**Work request:** Please return every line in the following data that includes the string "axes".
** Opening Input data block **
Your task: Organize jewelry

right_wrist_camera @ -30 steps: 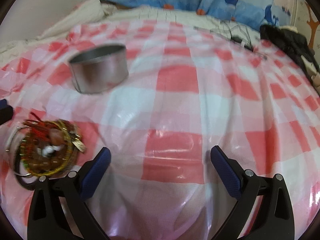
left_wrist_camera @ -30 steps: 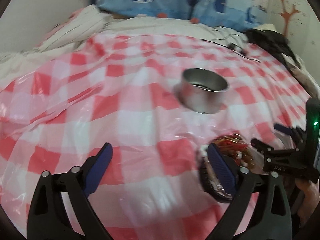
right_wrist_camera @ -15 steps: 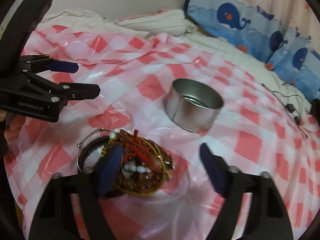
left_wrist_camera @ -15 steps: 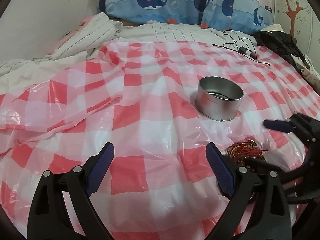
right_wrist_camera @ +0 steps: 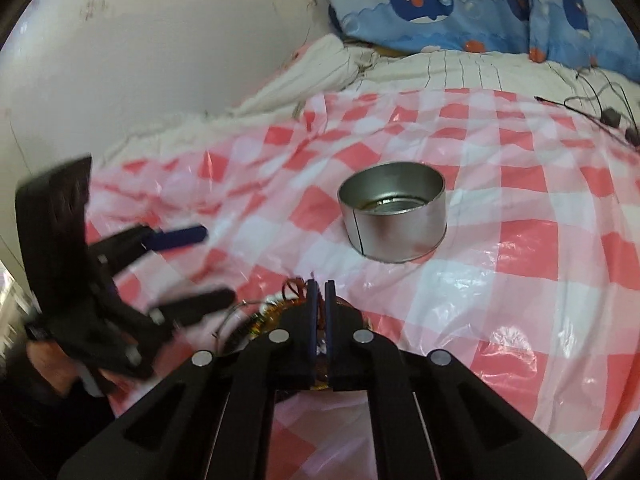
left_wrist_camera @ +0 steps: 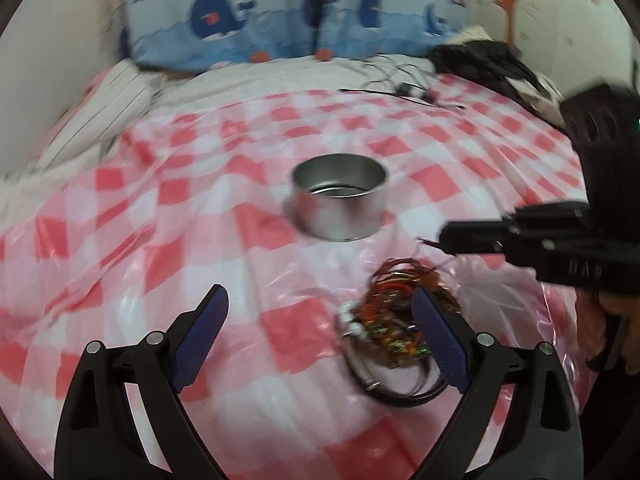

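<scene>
A tangled pile of jewelry, red and gold strands with white beads and a dark band, lies on the red-and-white checked cloth. Just beyond it stands a round metal tin, open at the top. My right gripper is shut on a thin red strand above the jewelry pile, with the tin ahead of it. In the left wrist view the right gripper reaches in from the right, the strand trailing at its tip. My left gripper is open, its right finger beside the pile, holding nothing.
A black cable with a charger lies at the cloth's far edge. Dark clothing is heaped at the far right. Whale-print pillows and striped bedding line the wall behind. A hand holds the left gripper.
My right gripper swung over the jewelry pile, closed from wide open to shut on a red strand and rose. The left gripper shifted, bringing the pile beside its right finger.
</scene>
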Motion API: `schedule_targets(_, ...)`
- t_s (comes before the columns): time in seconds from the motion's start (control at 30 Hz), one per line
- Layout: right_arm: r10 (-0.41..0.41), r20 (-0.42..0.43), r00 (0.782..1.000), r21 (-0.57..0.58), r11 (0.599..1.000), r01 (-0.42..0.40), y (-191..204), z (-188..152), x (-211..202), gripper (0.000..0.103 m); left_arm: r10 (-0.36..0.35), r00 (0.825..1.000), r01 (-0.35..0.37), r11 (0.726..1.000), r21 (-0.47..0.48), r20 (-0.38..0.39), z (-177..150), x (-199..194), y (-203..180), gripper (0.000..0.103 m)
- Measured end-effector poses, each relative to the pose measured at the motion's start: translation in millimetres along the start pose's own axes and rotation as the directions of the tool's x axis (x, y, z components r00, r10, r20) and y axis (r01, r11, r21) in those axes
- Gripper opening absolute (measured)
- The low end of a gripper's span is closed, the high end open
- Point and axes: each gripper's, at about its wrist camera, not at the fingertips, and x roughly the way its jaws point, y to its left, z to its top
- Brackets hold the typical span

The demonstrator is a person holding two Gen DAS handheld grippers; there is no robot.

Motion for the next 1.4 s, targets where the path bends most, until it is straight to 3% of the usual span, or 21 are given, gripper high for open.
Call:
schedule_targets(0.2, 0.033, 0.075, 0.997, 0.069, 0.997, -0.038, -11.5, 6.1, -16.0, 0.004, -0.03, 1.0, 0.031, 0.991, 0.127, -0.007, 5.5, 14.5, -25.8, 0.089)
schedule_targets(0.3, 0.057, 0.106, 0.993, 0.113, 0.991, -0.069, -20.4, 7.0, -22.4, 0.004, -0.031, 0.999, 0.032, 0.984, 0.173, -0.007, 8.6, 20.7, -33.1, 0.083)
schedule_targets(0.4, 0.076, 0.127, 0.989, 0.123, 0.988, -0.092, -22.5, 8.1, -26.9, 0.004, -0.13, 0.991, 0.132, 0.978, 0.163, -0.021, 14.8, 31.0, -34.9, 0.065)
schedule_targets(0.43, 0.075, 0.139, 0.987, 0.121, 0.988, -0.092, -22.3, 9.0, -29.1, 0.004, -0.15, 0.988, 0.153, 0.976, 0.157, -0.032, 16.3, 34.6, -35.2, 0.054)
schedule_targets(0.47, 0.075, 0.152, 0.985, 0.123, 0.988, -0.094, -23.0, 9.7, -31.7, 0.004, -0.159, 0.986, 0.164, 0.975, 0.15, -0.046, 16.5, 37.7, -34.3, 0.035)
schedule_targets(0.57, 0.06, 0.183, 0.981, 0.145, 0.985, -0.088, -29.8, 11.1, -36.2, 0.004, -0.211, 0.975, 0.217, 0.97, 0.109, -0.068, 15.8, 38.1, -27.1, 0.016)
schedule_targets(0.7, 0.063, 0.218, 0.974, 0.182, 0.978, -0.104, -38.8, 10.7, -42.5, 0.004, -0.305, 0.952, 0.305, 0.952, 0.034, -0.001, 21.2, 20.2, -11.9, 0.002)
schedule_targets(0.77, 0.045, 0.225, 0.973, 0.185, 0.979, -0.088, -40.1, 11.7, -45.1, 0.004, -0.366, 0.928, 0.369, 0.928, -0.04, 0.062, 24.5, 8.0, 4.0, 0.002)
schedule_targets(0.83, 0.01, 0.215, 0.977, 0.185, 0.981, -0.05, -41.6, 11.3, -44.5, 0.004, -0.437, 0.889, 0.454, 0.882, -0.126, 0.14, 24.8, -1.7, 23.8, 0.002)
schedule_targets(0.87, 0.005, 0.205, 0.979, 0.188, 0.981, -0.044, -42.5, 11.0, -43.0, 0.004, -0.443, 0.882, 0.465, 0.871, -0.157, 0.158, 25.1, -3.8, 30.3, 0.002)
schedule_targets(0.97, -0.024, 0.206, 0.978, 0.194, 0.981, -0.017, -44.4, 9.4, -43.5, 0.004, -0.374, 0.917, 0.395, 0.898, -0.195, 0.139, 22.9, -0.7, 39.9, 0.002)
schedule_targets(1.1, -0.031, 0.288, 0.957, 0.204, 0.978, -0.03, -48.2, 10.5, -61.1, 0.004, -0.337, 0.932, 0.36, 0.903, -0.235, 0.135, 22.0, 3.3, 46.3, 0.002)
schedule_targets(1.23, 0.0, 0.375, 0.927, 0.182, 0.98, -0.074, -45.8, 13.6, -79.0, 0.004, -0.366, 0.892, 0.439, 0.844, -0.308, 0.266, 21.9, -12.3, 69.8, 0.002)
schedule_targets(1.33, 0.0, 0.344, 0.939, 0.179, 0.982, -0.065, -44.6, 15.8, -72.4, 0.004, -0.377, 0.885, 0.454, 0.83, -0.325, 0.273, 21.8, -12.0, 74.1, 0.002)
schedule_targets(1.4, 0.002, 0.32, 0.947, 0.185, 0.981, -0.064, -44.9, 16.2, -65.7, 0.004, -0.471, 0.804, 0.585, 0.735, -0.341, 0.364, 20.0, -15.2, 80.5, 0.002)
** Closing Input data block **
**Reply:**
- Measured end-effector poses, each relative to the pose measured at the motion's start: translation in millimetres along the start pose's own axes and rotation as the directions of the tool's x axis (x, y, z components r00, r10, r20) and y axis (r01, r11, r21) in those axes
- Point and axes: each gripper's, at about its wrist camera, not at the fingertips, and x roughly the way its jaws point, y to its left, z to its top

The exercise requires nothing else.